The ends of the strip-shaped test device (1) are provided with an application zone (4) and suction zone (5), respectively. Both zones can be formed from any absorbing material that is usually used for this purpose, such as for example filter paper. The size and shape of the zones are chosen depending on the volume of the liquid used in the analysis.

As is known, in a chromatographic test device, liquid is sucked in by capillary action. For obtaining a good reproducible test result, it proved to be expedient to provide the application zone (4) with flow delaying means, for example in the form of channels which are located substantially transverse to the longitudinal direction of the test device (1). The material of the application zone (4) and suction zone (5) may be the same as of strip (3). Preferably, application zone and suction zone consist of a thickened part of strip (3); however, this is not required.

It is noted that the test device can have for example a length of 3-8 cm, and a width of 2-8.5 mm; however, it will be clear that other dimensions may also be used.

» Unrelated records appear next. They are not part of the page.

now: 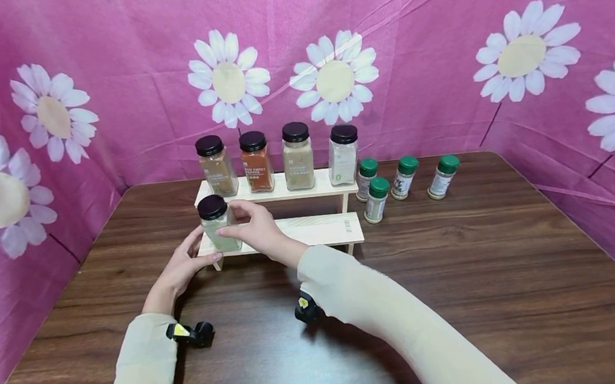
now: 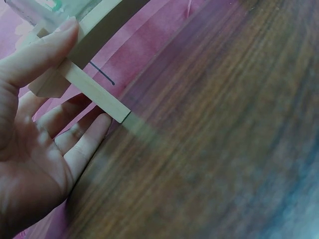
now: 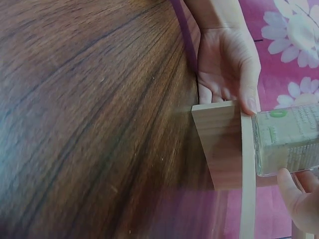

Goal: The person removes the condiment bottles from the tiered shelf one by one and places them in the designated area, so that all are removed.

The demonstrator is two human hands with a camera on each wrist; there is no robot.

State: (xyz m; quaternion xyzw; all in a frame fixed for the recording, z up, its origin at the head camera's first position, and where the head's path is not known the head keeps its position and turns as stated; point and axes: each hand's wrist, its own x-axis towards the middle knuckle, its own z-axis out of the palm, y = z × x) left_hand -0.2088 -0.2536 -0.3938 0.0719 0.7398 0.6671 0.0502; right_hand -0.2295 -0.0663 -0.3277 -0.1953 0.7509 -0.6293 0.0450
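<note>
Setting a spice jar on the lower step of the wooden rack.

Head view: left of centre, the right hand (image 1: 256,230) curls its grip round a black-lidded spice jar (image 1: 217,223) standing on the left end of the rack's lower shelf (image 1: 311,231), while the left hand (image 1: 185,267) rests with relaxed fingers at that shelf's left corner; the placing step looks nearly done, and the next move calls for letting go without tipping the jar. Left wrist view: at the left edge, the left hand (image 2: 35,129) lies open, thumb against the shelf edge, fingers beneath by the rack leg (image 2: 94,92). Right wrist view: at right, the jar (image 3: 286,139) lies over the shelf's corner above the tabletop (image 3: 89,119), a fingertip (image 3: 296,196) on it.
</note>
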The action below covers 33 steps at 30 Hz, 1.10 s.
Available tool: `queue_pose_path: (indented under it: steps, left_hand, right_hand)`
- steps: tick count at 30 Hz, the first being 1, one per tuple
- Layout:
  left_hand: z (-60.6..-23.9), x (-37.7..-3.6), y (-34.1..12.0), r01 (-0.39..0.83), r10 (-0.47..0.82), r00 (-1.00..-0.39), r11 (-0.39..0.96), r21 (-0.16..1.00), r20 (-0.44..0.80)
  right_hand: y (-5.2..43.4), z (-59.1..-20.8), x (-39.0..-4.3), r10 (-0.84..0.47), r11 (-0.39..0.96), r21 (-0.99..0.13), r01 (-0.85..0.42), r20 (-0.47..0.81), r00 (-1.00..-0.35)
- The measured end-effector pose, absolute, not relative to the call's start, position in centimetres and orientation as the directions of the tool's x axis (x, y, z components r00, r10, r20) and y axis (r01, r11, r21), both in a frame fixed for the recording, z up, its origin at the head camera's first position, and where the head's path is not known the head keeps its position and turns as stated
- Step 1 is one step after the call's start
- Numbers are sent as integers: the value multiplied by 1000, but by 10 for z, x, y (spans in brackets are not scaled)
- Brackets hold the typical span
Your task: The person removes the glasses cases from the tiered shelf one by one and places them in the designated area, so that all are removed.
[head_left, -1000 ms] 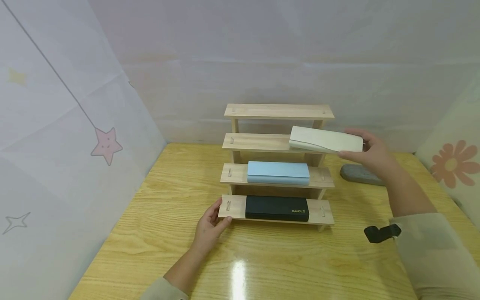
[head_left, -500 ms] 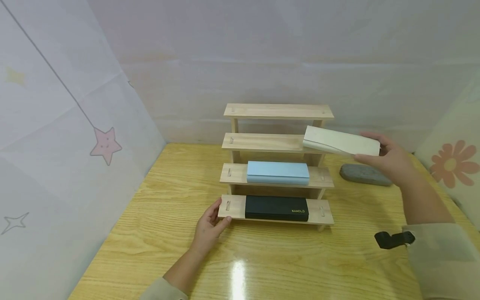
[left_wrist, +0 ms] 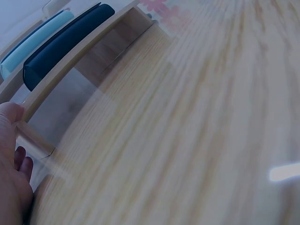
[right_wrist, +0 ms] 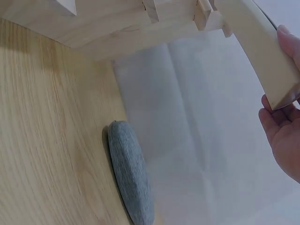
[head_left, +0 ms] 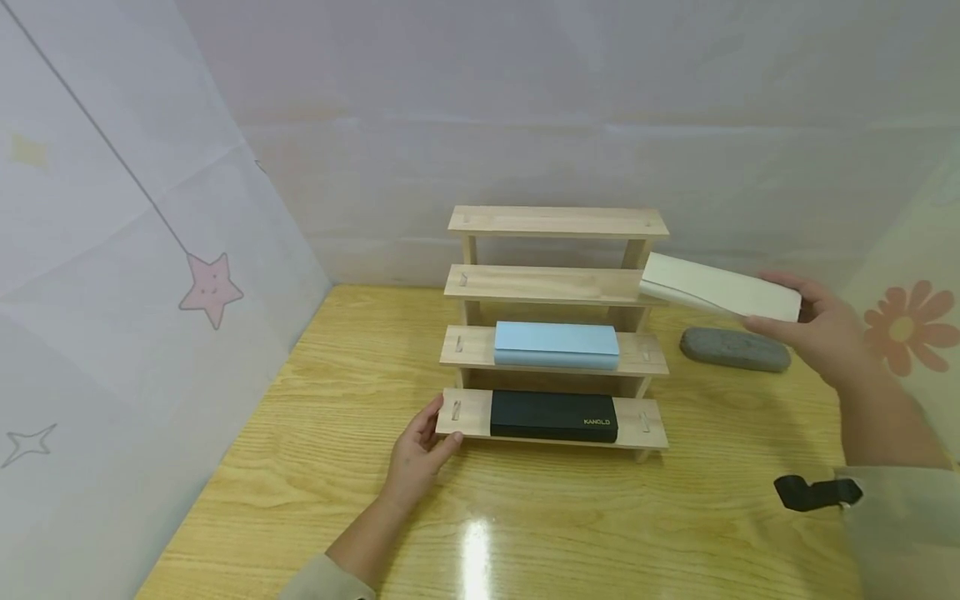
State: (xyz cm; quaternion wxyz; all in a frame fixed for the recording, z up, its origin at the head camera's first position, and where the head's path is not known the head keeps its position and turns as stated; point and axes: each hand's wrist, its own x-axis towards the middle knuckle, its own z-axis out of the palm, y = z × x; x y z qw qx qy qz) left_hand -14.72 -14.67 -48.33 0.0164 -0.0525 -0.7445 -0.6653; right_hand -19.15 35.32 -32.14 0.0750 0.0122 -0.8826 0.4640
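My right hand (head_left: 817,329) grips the right end of a white glasses case (head_left: 720,287), thumb in front and fingers behind. The case hangs tilted, its left end near the right end of the second tier from the top. With my left hand (head_left: 420,454) I hold the left end of the lowest tier of a stepped wooden shelf (head_left: 551,283). A light blue glasses case (head_left: 557,344) lies on the tier above the lowest. On the lowest tier lies a black glasses case (head_left: 553,415) with gold lettering. In the right wrist view, the white case (right_wrist: 262,51) shows its underside.
A grey glasses case (head_left: 735,348) lies on the wooden table (head_left: 315,467) to the right of the shelf. Behind the table is a pale wall covering (head_left: 525,100), with printed decorations on the side walls.
My right hand has moved to the right with the white glasses case, away from over the second tier from the top. The left hand and the shelf stay where they were.
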Motion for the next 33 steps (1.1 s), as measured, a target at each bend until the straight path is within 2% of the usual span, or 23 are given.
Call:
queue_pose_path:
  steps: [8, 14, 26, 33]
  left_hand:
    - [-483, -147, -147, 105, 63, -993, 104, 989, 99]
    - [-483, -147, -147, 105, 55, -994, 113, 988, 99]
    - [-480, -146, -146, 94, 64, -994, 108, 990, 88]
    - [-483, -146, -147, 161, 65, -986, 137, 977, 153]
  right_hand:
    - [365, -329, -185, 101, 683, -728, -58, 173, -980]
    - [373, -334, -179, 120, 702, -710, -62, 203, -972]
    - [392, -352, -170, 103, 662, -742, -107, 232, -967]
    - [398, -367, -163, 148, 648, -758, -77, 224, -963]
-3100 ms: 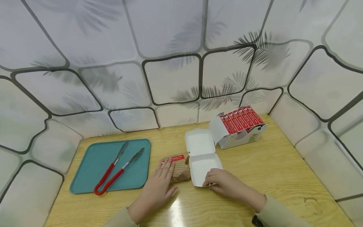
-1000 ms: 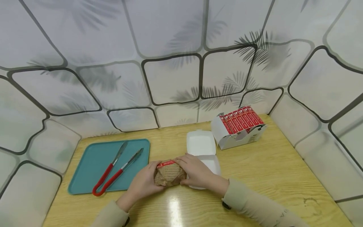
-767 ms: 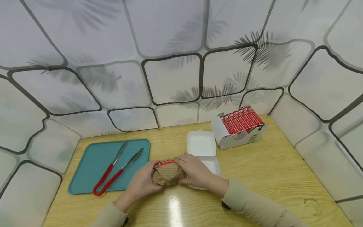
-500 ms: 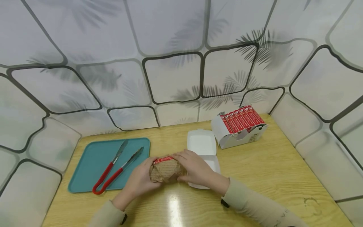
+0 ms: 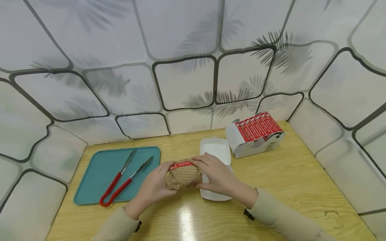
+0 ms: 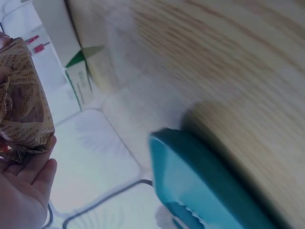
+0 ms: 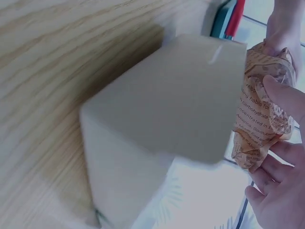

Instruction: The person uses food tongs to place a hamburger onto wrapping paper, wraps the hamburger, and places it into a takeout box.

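At the lower left of the head view a teal tray [image 5: 99,174] lay on the wooden table [image 5: 301,187], with red-handled tongs [image 5: 122,182] resting on it, unmoved since the earlier frames. Just right of the tray, near the lower middle, the left hand [image 5: 155,187] curled its fingers round the left side of a brown paper-wrapped parcel [image 5: 182,175] with a red strip along its top edge. The right hand [image 5: 218,175] gripped the parcel's right side, fingers bent over the top. Half a second earlier the parcel sat lower, close to the tabletop; now both hands had lifted it slightly and carried it a little toward the right, nearer the open white box [image 5: 215,152], whose front half lay partly hidden under the right hand. Three seconds earlier the hands were apart, the right one on the box. At the middle right stood a white carton of red packets [image 5: 256,134], in the same place as before.
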The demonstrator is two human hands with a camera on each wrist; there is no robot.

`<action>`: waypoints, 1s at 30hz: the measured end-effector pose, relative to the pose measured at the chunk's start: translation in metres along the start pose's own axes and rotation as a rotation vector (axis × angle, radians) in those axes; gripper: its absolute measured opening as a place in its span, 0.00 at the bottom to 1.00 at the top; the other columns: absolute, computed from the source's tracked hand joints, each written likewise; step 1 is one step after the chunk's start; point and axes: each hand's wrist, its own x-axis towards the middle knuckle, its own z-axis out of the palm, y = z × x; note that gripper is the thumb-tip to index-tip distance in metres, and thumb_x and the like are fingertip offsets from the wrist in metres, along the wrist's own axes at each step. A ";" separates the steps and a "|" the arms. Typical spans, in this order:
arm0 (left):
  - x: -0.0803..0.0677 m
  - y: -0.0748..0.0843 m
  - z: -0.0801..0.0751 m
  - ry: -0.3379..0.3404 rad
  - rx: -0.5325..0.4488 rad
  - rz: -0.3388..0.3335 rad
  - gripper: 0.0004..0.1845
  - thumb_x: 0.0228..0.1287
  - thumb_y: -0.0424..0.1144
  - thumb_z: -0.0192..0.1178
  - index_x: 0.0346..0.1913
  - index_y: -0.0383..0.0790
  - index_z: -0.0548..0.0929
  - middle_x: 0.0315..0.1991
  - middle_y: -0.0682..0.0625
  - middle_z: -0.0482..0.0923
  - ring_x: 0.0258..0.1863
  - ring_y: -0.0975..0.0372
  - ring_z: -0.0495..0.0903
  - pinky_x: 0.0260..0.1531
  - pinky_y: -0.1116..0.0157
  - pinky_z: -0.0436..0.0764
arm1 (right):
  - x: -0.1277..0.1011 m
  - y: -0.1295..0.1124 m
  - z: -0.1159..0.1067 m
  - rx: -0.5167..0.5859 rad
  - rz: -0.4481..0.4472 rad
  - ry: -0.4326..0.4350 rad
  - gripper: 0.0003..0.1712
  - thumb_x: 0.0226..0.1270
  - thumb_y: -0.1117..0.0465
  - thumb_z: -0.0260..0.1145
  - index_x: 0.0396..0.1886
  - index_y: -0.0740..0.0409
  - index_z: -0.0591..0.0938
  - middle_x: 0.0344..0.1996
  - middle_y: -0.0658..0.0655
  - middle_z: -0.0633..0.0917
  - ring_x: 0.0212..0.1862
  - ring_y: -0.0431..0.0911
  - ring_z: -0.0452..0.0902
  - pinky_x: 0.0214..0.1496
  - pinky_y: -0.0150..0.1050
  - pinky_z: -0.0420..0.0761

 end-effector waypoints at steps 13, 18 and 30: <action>0.024 0.030 0.021 -0.035 -0.063 0.174 0.49 0.43 0.42 0.86 0.71 0.38 0.74 0.60 0.46 0.84 0.57 0.55 0.85 0.57 0.54 0.88 | -0.046 0.026 -0.020 0.004 0.067 0.069 0.55 0.44 0.44 0.91 0.74 0.47 0.77 0.66 0.59 0.83 0.67 0.56 0.81 0.79 0.58 0.75; 0.031 0.040 0.034 -0.058 -0.067 0.206 0.49 0.45 0.45 0.85 0.72 0.37 0.74 0.61 0.45 0.84 0.58 0.55 0.85 0.60 0.55 0.88 | -0.062 0.034 -0.026 -0.008 0.106 0.048 0.54 0.42 0.43 0.91 0.72 0.49 0.79 0.66 0.58 0.83 0.66 0.55 0.81 0.69 0.55 0.84; 0.040 0.052 0.063 -0.126 -0.015 0.171 0.52 0.50 0.50 0.84 0.76 0.34 0.71 0.65 0.43 0.82 0.62 0.53 0.84 0.65 0.55 0.86 | -0.086 0.055 -0.019 -0.028 0.113 0.020 0.53 0.42 0.45 0.91 0.71 0.54 0.81 0.63 0.60 0.85 0.63 0.56 0.82 0.62 0.56 0.87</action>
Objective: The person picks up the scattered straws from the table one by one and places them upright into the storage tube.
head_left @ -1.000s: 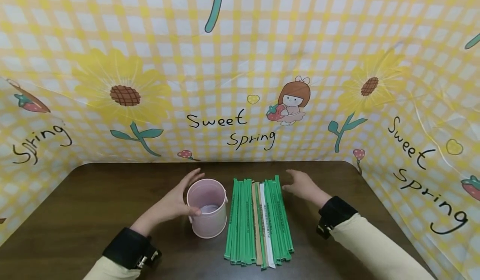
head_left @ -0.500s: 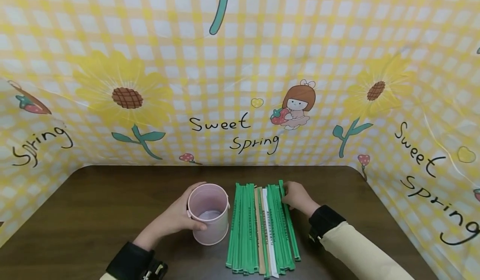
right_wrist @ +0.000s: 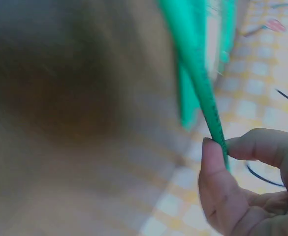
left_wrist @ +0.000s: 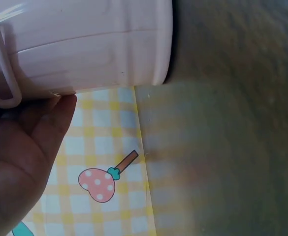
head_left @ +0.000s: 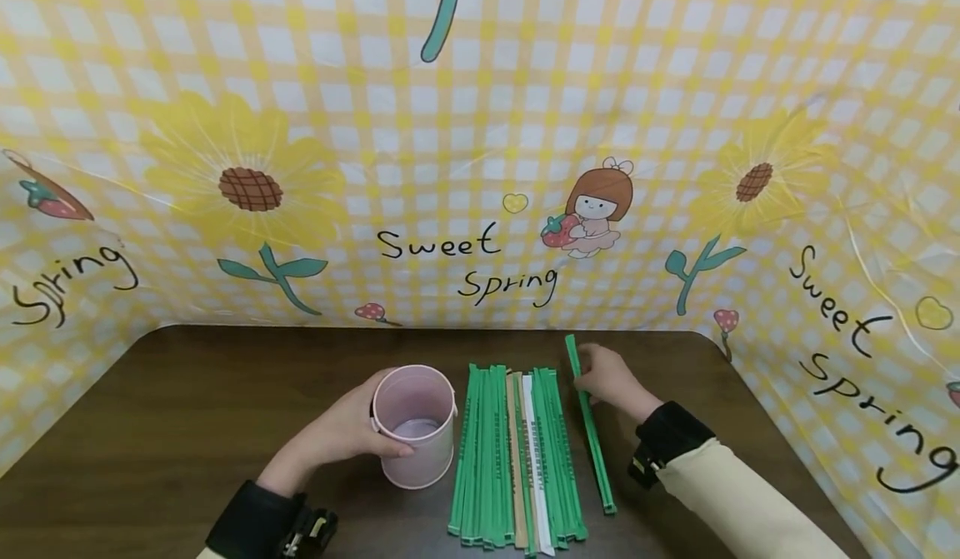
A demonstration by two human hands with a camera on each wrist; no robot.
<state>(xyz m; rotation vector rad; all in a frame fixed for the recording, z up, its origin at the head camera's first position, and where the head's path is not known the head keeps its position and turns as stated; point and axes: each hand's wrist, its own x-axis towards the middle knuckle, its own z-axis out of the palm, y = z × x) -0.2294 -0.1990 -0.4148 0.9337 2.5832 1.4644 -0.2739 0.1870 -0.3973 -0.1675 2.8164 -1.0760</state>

In order to be able to detect cell components of erythrocytes with the test device (1), the device is provided with one or more detection zones (6, 7), each containing a detection means being specific for one particular cell component. This detection means is applied in a way known per se, such as by impregnating, pressing or spraying a solution of the detection means in a suitable solvent, such as water, followed by removal of the solvent.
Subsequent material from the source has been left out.